Since the letter closed with an assumption that the American delegation would not insist on a further discussion of this article, the Department has instructed Mr. Winant, as a matter of record, to reaffirm the position taken in his first letter.

It is not the intention of this Government to propose a reexamination of this article at the moment, but the foregoing may be useful to you in connection with the Hungarian negotiations.9 Sent to Moscow repeated to Sofia.10

Stettinius
  1. Telegram 25, midnight, infra.
  2. For accounts of this correspondence between John G. Winant, U. S. Ambassador in the United Kingdom, and the Soviet Chargé, see telegrams 9077, October 22, 1944, midnight, and 9370, October 30, 1944, 7 p.m., from London, Foreign Relations, 1944, vol. iii, pp. 472 and 482, respectively.

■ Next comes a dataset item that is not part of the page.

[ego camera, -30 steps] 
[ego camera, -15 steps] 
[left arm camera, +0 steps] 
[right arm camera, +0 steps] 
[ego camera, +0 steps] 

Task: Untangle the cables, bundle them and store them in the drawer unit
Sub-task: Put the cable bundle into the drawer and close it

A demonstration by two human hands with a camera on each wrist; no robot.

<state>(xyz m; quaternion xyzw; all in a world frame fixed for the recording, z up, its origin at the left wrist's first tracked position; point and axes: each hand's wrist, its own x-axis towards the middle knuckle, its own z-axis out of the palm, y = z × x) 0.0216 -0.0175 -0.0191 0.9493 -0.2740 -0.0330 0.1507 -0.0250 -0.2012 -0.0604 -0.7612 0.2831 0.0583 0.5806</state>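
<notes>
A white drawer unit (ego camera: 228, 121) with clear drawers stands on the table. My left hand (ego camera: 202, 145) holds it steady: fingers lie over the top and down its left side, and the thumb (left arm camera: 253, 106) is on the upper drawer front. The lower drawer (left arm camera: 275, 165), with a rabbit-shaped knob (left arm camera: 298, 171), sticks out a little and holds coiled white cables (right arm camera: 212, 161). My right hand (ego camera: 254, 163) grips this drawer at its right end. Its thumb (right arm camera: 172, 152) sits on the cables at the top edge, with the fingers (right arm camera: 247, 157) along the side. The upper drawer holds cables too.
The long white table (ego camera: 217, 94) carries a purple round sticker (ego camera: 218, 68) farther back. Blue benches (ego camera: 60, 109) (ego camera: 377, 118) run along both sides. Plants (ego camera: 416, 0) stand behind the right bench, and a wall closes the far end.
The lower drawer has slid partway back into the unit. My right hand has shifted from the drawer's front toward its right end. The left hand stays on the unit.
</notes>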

  3. For documentation regarding negotiations leading to the signing of the armistice with Bulgaria on October 28, 1944, see ibid., pp. 300 ff. For text of armistice agreement signed at Moscow, see Department of State Executive Agreement Series No. 437, or 58 Stat (pt. 2) 1498.
  4. Sir William Strang, British Assistant Under Secretary of State for Foreign Affairs, and Fedor Tarasovich Gusev, Ambassador of the Soviet Union in the United Kingdom, were representatives of their Governments on the European Advisory Commission (EAC). For documentation on the Commission’s work, see vol. iii, pp. 1 ff.
  5. Anthony Eden, British Secretary of State for Foreign Affairs, accompanied Prime Minister Churchill on a mission to Moscow in October 1944. For documentation on this mission, see telegram 790, October 3, 1944, from London, Foreign Relations, 1944, vol. iv, p. 1002, and subsequent telegrams; telegram 3943, October 16, 1944, 11 a.m., from Moscow, ibid., vol. iii, p. 457, and subsequent telegrams; also cf. telegram 21, January 26, 1945, to Sofia, post, p. 148.
  6. For armistice negotiations in January 1945, see Foreign Relations, 1944, vol. iii, pp. 953 ff.
  7. As telegram 5 (in paraphrase), January 2, 1945, 7 p.m.